What Can Intellectual Property Teach Us About Social Design?

I took an Intellectual Property class my last semester of graduate school at Georgia Tech and, while the class was taught on a surface level, I learned a lot about trademarks and their legality from writing a paper on the use of collegiate trademarks by college sports fans. Something else also came out of that paper that was a bit unexpected. That is the idea that we can learn something from Intellectual Property and its governing when designing social media.

As a basis, I’m not advocating a lack of protection of trademarks or intellectual property. Companies/Entities are actually required to show a minimum level of protection in order to maintain their rights to these marks. Also, I am speaking merely from an American law point-of-view. Unfortunately, I don’t know much about IP laws in other countries just yet.

To mark the starting point, I’d like to begin by introducing you all to Twitter. You know, that 140 character thing that seems to bug all the technology-averse people and those who still just think it’s all about telling your friends that you are eating a ham and jelly sandwich. Well, there’s several ancillary sites that augment the usefulness of Twitter such as Twitpic, TwitThis, TweetDeck, and others. Twitter could have very easily pursued legal action with these services on grounds of trademark infringement. Yet, Twitter decided to be very access-oriented and allow these services to exist. Because of this, Twitter has flourished. Allowing third-party developers to spend their time building and developing these tools that increase the usefulness of Twitter allows more people to find their niche use on Twitter and therefore grow the Twitterverse participation.


TwitPic LogoTwitThis LogoTweetdeck Logo


Twitter also opens its API to allow people to experiment and create new tools around Twitter. This also allows people to be able to access and display their Twitter status on their own sites. This may draw the curiosity of site visitors and draw even more users into the Twitterverse.

This openness is what allows social media to grow very quickly. Companies such as Apple are known for being on the protectionist end of the spectrum and this can stifle community growth.
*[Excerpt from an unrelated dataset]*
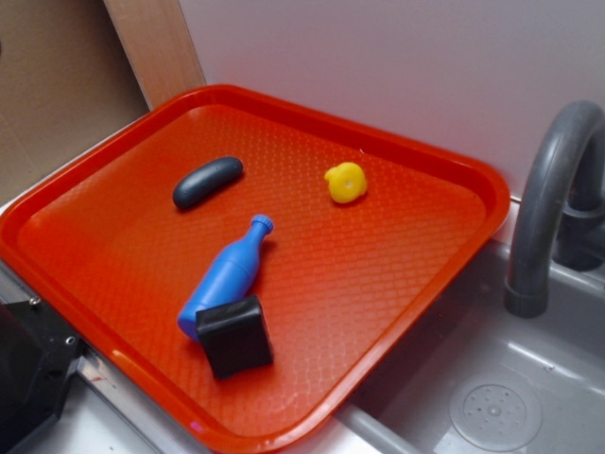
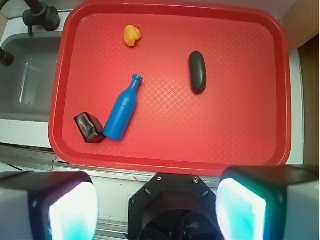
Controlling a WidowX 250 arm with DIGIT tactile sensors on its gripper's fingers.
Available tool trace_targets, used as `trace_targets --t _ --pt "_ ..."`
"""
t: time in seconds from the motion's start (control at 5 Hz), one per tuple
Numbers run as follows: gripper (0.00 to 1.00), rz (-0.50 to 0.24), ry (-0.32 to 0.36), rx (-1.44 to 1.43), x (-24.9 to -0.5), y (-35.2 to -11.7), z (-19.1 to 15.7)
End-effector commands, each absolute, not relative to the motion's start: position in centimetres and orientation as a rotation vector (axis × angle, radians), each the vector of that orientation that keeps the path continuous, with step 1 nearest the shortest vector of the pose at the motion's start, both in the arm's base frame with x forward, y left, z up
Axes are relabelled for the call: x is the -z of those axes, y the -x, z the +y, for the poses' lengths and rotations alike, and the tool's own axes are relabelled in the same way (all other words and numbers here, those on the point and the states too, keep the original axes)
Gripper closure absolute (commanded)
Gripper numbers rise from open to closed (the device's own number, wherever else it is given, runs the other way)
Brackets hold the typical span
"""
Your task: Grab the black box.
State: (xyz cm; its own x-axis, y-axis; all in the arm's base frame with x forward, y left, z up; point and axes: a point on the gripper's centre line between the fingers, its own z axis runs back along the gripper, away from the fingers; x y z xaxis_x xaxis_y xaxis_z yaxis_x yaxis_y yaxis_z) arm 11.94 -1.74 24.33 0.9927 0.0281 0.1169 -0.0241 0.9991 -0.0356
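Hand [image 2: 157,200] spread wide and empty, hanging high over the near edge of the red tray [image 2: 280,100], presumably to survey before descending; nothing gripped yet. Black box [image 2: 89,127] at near left of tray, touching base of blue bottle [image 2: 123,109], so approach from its free side looks wise; counted: one box, one bottle, one grey capsule [image 2: 197,71], one yellow toy [image 2: 132,35].

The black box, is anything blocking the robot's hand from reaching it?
Nothing lies between the hand and the black box. The blue bottle touches the box's side, though, so it crowds the grab there.
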Motion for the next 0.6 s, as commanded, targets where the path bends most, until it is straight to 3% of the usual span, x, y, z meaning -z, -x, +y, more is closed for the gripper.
trace_targets --t 0.0,0.2,0.4 --pt "0.00 -0.118 0.034 -0.026 -24.3 -11.9 -1.7" --pt "0.00 -0.071 -0.021 0.064 -19.3 -13.3 -3.6" --pt "0.00 -0.057 -0.065 0.220 -14.2 -13.3 -7.7"
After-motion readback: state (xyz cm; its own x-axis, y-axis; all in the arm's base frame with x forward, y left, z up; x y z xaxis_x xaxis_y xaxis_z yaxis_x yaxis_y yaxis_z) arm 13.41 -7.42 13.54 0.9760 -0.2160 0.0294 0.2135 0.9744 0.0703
Although this can also be used as a method of quality control by not allowing subpar products to be built around the original product. However, social media thrives on getting as many users on and using the product as possible. Social media is not useful until it hits its critical mass. That critical mass can be upwards of hundreds of thousands of users. Creating an open development environment slices the time for reaching that critical mass dramatically by allowing others to essentially invent new uses for the product.
Twitter Status example

Designing social media needs to take this into account. For me, Twitter’s usefulness is not in finding out that my friend is playing Call of Duty with his shirt off again. To me, it’s more like a RSS feed where I can connect and interact with the people and companies I follow. But Twitter was designed originally to act more like Facebook statuses than the product I just described. It’s success lies in the fact that it was designed in such a manner that it created an amorphous quality about it that allowed users to shape and mold it to their particular needs.

Let’s set us up an example to illustrate my point about the connection between an access-oriented position on IP law and the open concept of social media design. Say I’m the Atlanta Braves organization and there is a little league baseball team in south Georgia that is using the Braves logo. Instead of charging some miniscule amount to allow the team to use the logo and show protection as well, I decide to charge some absurd amount of money. Now, the team can’t pay that amount and they can’t afford to get all new equipment and uniforms either and have to forfeit that season. It sounds a bit ridiculous, but it’s certainly a plausible situation. Being in Georgia, it’s likely many of the kids and parents were Braves fans and this could anger them to where they stop supporting the Braves situation. If the team were allowed to continue using the logo then those associated with the team would continue to support and possibly grow the Brave’s fan base. Similarly, allowing social media to be open will keep current users happy as well as help to grow the user base by creating new and novel uses. Closing social media could likely create a similar situation to the one I described earlier and cause the product’s user base to decrease.

Have you ever heard the saying, “You can’t please everyone all the time”? That saying definitely applies to social media, but, at the same time, if you can create an environment where more people can find their niche then you will assuredly please more people. Creating an open environment allows more people to find their own usefulness in a product and allows external developers to create more uses that continues to bring in more users. Eventually, the product might go from reaching that critical mass to being a social phenomenon.

2 Responses to “What Can Intellectual Property Teach Us About Social Design?”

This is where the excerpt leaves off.